An exact copy of every record is needed.

-------- LISTED RECORDS --------

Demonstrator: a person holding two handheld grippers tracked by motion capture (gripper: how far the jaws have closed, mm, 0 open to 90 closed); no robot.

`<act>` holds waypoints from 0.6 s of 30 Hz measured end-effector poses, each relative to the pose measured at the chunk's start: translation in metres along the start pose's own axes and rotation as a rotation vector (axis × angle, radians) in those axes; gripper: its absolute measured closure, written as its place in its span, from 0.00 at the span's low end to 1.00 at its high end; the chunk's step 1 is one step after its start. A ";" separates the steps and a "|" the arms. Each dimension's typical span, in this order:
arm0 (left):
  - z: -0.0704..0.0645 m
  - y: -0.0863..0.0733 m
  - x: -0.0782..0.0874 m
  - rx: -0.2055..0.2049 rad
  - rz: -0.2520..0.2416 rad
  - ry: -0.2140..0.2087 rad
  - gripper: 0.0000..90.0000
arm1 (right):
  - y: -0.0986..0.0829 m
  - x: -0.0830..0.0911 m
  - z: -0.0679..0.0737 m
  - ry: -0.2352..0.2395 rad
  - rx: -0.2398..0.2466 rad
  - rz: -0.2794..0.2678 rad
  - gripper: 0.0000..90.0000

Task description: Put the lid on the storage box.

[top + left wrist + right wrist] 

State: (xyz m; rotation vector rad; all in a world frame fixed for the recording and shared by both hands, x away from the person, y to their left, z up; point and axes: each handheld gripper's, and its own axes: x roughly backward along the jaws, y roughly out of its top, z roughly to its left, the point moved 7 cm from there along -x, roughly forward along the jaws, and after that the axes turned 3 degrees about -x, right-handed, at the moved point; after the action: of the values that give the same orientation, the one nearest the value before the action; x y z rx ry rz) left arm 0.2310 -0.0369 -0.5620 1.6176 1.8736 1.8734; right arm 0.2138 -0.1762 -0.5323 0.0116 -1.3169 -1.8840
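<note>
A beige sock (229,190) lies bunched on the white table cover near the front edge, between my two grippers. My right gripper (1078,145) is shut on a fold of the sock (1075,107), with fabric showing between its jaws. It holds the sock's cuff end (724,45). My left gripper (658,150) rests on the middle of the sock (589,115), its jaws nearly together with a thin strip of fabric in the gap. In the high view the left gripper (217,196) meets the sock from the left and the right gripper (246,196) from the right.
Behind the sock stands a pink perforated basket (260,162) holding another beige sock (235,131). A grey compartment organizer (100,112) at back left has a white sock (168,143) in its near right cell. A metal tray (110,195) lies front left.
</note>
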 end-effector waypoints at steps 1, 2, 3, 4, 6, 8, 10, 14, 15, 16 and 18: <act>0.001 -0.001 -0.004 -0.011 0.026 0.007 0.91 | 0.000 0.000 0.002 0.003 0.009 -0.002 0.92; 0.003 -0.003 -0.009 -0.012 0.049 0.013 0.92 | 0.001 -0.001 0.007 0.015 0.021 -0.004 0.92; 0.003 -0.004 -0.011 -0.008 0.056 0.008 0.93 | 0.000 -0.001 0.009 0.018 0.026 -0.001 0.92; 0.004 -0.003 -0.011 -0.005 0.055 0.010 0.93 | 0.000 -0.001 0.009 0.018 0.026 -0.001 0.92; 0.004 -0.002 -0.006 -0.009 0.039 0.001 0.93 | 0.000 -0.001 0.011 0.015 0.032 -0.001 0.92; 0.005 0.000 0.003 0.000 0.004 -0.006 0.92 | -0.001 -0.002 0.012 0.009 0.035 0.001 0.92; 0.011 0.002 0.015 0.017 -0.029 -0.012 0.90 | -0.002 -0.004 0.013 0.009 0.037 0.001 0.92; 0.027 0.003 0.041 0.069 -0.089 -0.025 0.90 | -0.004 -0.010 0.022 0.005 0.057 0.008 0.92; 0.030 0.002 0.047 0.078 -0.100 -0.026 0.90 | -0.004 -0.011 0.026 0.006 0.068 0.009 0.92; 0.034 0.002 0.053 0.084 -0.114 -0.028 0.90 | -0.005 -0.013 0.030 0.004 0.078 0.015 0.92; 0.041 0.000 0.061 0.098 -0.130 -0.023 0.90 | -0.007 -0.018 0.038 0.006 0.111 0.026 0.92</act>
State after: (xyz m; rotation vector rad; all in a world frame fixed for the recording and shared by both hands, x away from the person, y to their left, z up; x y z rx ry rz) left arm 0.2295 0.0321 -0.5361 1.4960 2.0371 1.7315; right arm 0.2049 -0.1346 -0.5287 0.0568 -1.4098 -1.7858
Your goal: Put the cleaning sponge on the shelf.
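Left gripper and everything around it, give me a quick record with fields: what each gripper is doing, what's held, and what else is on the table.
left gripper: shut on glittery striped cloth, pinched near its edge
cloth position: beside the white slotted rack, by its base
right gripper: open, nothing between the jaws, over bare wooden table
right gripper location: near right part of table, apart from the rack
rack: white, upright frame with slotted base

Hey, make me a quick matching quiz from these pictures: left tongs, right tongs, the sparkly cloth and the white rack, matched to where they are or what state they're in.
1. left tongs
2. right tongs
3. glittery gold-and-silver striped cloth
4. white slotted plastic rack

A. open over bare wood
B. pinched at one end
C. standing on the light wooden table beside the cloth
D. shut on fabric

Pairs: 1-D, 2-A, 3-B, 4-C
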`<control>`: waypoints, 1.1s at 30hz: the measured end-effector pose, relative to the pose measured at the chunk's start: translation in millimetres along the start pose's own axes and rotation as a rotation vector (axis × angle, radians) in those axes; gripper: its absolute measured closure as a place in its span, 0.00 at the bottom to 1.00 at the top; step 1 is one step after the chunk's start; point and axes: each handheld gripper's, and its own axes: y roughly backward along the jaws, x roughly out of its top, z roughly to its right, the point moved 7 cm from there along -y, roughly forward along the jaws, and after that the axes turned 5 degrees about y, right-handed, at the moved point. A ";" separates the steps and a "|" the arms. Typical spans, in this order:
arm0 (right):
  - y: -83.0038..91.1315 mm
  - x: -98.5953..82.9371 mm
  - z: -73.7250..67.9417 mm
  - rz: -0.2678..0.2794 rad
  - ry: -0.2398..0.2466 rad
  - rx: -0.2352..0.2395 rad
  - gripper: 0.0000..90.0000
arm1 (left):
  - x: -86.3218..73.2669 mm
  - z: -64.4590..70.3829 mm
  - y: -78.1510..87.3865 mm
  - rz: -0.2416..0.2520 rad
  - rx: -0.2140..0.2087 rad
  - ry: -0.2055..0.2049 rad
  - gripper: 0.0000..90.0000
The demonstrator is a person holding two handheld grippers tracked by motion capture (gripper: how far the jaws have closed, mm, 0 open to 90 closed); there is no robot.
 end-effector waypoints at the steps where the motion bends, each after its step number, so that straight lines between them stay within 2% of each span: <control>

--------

REPLY —
Demonstrator: a person holding two handheld grippers tracked by motion capture (gripper: how far the jaws have closed, mm, 0 open to 90 closed); no robot.

`<act>` holds waypoints from 0.6 s of 30 Hz measured end-effector poses, each relative to the pose measured at the chunk's start: translation in metres along the start pose's own axes and rotation as a rotation vector (axis × angle, radians) in those axes; gripper: its absolute measured closure, written as its place in its span, from 0.00 at the span's low end to 1.00 at its high end; the chunk's step 1 is one step after its start. A ";" separates the steps and a "|" the arms. Each dimension's typical span, in this order:
arm0 (left):
  - z: -0.0704..0.0645 m
  - y: -0.0863..0.0733 m
  - x: -0.0782..0.0874 m
  - rx: -0.2055..0.2049 rad
  - rz: -0.2520..0.2416 rad
  - ry: -0.2140..0.2087 rad
  - gripper: 0.0000..90.0000
arm1 (right):
  - y: -0.0986..0.0829 m
  - x: -0.0830..0.0911 m
  - z: -0.0679..0.0737 m
  - ry: -0.2352..0.2395 rad
  - rx: -0.2398..0.2466 rad
  - rz: -0.2794..0.2678 rad
  - gripper: 0.0000..90.0000

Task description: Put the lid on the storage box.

[top + left wrist + right wrist] 

State: (xyz m; rotation vector rad; all in a world frame fixed for the recording and shared by both hands, x away from the person, y to their left, z up; point and axes: each handheld gripper's, and its own axes: x roughly backward along the jaws, y roughly out of its top, z roughly to its left, the point moved 7 cm from there along -x, roughly forward along the jaws, and after that the axes turned 3 degrees about -x, right-handed, at the moved point; after the action: of the values that give the same orientation, the one nearest the value before the action; x y z rx ry rz) left arm 0.2310 -0.0369 -0.5620 1.6176 1.8736 1.8734; right arm 0.2138 -0.1762 -0.5323 0.0116 -1.3169 -1.8840
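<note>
A beige sock (229,190) lies bunched on the white table cover near the front edge, between my two grippers. My right gripper (1078,145) is shut on a fold of the sock (1075,107), with fabric showing between its jaws. It holds the sock's cuff end (724,45). My left gripper (658,150) rests on the middle of the sock (589,115), its jaws nearly together with a thin strip of fabric in the gap. In the high view the left gripper (217,196) meets the sock from the left and the right gripper (246,196) from the right.
Behind the sock stands a pink perforated basket (260,162) holding another beige sock (235,131). A grey compartment organizer (100,112) at back left has a white sock (168,143) in its near right cell. A metal tray (110,195) lies front left.
</note>
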 end-effector waypoints at steps 1, 2, 3, 4, 6, 8, 10, 14, 15, 16 and 18: <act>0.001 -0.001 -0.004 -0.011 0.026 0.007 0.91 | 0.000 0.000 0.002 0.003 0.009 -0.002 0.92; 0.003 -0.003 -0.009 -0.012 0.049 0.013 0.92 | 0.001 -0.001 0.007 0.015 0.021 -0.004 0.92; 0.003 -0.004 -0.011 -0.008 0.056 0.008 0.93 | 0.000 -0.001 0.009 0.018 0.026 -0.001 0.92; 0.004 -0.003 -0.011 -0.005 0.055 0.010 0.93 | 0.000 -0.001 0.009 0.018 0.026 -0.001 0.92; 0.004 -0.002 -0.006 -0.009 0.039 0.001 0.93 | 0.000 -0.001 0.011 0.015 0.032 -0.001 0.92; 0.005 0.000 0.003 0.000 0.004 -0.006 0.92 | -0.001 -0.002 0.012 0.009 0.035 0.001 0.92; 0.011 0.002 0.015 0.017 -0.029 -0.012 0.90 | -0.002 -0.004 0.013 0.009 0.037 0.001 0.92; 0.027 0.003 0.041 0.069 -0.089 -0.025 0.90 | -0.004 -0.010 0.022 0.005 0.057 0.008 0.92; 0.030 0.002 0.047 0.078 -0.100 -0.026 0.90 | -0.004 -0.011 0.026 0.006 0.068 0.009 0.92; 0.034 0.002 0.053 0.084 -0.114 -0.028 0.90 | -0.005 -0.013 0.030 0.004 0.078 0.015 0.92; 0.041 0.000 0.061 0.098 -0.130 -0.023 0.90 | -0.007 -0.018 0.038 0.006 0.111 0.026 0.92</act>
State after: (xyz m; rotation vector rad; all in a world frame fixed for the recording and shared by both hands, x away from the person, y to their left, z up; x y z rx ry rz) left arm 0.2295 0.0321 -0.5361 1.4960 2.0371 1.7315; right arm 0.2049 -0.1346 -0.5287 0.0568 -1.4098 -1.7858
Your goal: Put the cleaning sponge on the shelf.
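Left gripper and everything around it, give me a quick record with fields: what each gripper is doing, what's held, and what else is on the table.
left gripper: shut on glittery striped cloth, pinched near its edge
cloth position: beside the white slotted rack, by its base
right gripper: open, nothing between the jaws, over bare wooden table
right gripper location: near right part of table, apart from the rack
rack: white, upright frame with slotted base

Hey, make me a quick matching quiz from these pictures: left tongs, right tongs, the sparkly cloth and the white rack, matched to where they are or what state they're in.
1. left tongs
2. right tongs
3. glittery gold-and-silver striped cloth
4. white slotted plastic rack

A. open over bare wood
B. pinched at one end
C. standing on the light wooden table beside the cloth
D. shut on fabric

Pairs: 1-D, 2-A, 3-B, 4-C
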`<control>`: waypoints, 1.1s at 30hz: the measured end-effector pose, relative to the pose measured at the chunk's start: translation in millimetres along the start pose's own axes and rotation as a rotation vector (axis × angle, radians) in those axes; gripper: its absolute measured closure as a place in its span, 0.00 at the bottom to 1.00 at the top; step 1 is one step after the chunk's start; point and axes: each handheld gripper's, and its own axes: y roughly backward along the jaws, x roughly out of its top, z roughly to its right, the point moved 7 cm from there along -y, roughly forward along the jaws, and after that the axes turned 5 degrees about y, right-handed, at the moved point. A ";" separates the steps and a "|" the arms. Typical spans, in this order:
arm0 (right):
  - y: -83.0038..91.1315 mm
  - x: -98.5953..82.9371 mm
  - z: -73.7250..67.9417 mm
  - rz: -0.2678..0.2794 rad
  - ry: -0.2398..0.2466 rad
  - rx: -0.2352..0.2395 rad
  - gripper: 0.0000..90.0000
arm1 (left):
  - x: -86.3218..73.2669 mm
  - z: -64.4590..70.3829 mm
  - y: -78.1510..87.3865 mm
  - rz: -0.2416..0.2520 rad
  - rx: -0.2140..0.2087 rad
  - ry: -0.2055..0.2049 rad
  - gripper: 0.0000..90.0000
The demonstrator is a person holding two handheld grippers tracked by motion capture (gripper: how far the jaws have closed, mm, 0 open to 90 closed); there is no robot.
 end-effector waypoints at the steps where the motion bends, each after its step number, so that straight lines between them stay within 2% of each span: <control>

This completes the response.